### [Aim of the task]
Take the listing below and output it exactly, with no images.

★ ★ ★

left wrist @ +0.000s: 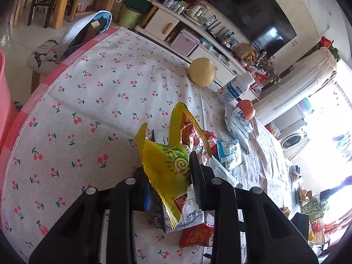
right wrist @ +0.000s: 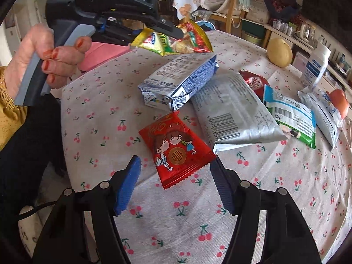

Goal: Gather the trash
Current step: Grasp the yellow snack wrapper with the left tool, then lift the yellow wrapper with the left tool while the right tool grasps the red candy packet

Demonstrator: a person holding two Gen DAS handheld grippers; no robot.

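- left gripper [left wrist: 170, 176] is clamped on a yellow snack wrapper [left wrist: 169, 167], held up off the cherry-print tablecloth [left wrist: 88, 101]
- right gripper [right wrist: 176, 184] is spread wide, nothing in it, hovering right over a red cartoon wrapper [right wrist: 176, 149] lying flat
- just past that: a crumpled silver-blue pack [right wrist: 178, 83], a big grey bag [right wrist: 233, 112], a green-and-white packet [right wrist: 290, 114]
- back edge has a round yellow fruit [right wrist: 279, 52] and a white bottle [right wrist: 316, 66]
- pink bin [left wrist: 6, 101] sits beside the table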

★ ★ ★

### [Reply]
left wrist @ +0.000s: 
right wrist @ +0.000s: 

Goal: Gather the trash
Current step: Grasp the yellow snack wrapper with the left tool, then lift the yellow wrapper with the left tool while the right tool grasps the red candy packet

Demonstrator: a person holding two Gen DAS handheld grippers; no robot.

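- left gripper [left wrist: 170, 176] is clamped on a yellow snack wrapper [left wrist: 169, 167], held up off the cherry-print tablecloth [left wrist: 88, 101]
- right gripper [right wrist: 176, 184] is spread wide, nothing in it, hovering right over a red cartoon wrapper [right wrist: 176, 149] lying flat
- just past that: a crumpled silver-blue pack [right wrist: 178, 83], a big grey bag [right wrist: 233, 112], a green-and-white packet [right wrist: 290, 114]
- back edge has a round yellow fruit [right wrist: 279, 52] and a white bottle [right wrist: 316, 66]
- pink bin [left wrist: 6, 101] sits beside the table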

Now the exercise is complete.